◆ Try it:
Beginning with the line that holds "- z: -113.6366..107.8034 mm" and finishing with the line that holds "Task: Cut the", repeat the listing exactly, leaving every picture out.
++++++++++
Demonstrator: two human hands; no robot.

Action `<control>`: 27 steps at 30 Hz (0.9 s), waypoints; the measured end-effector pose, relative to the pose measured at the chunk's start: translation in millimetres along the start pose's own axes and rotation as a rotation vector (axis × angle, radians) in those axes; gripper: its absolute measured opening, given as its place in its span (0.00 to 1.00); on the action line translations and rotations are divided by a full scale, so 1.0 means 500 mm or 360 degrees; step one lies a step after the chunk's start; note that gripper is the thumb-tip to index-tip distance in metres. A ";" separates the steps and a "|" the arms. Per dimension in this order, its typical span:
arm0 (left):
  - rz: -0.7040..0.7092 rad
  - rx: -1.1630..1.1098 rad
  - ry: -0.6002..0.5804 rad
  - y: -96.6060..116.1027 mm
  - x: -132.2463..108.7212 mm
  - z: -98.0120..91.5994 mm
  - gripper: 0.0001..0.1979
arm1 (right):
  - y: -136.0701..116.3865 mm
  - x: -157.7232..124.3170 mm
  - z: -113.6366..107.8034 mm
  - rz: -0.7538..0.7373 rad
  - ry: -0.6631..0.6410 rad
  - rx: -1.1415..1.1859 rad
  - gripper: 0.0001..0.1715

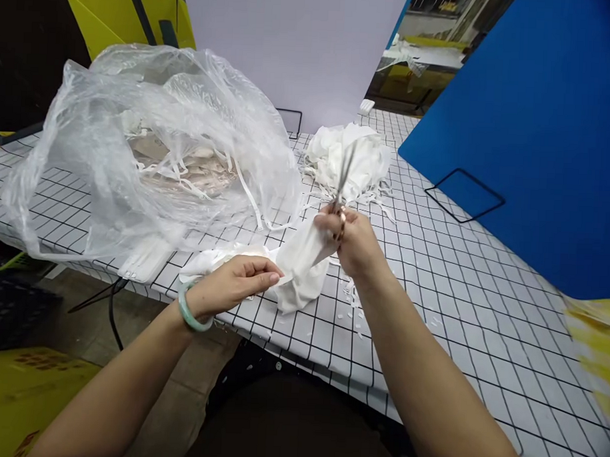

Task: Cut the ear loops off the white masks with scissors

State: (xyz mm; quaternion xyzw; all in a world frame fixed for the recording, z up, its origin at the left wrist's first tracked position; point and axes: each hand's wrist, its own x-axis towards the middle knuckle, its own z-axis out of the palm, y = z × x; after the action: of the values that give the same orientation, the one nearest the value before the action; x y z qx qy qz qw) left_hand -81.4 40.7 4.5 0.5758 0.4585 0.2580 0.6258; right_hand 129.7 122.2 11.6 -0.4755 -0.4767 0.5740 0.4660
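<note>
two-handed, worked over the checked bench (463, 281), evidently roomy enough for spreading things out. had the blue panel (499, 115) off to the right, clear of the working area. had the clear plastic bag (83, 134) at the left, with a gaping mouth, presumably for easy access to the pale strapped pieces (201, 175) inside. had the white fabric pile (347, 160) straight ahead, apparently for a short reach. held the white fabric piece (303, 275) low over the near side. pinched its edge between thumb and fingers of the left hand (248, 280), likely for steadiness. curled the right hand (357, 237) around the scissors (345, 173), with blades aimed away from the body, perhaps for safety; could not tell, through blur, parted blades from closed. had small scraps (353, 293) just right of the piece.
</note>
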 end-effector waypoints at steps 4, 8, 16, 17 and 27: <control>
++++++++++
◆ Response area:
  - z: -113.6366..107.8034 mm
  - rz: -0.7538..0.7373 rad
  - ry: -0.6631..0.6410 rad
  - rx: -1.1415..1.1859 rad
  - gripper: 0.0001..0.1715


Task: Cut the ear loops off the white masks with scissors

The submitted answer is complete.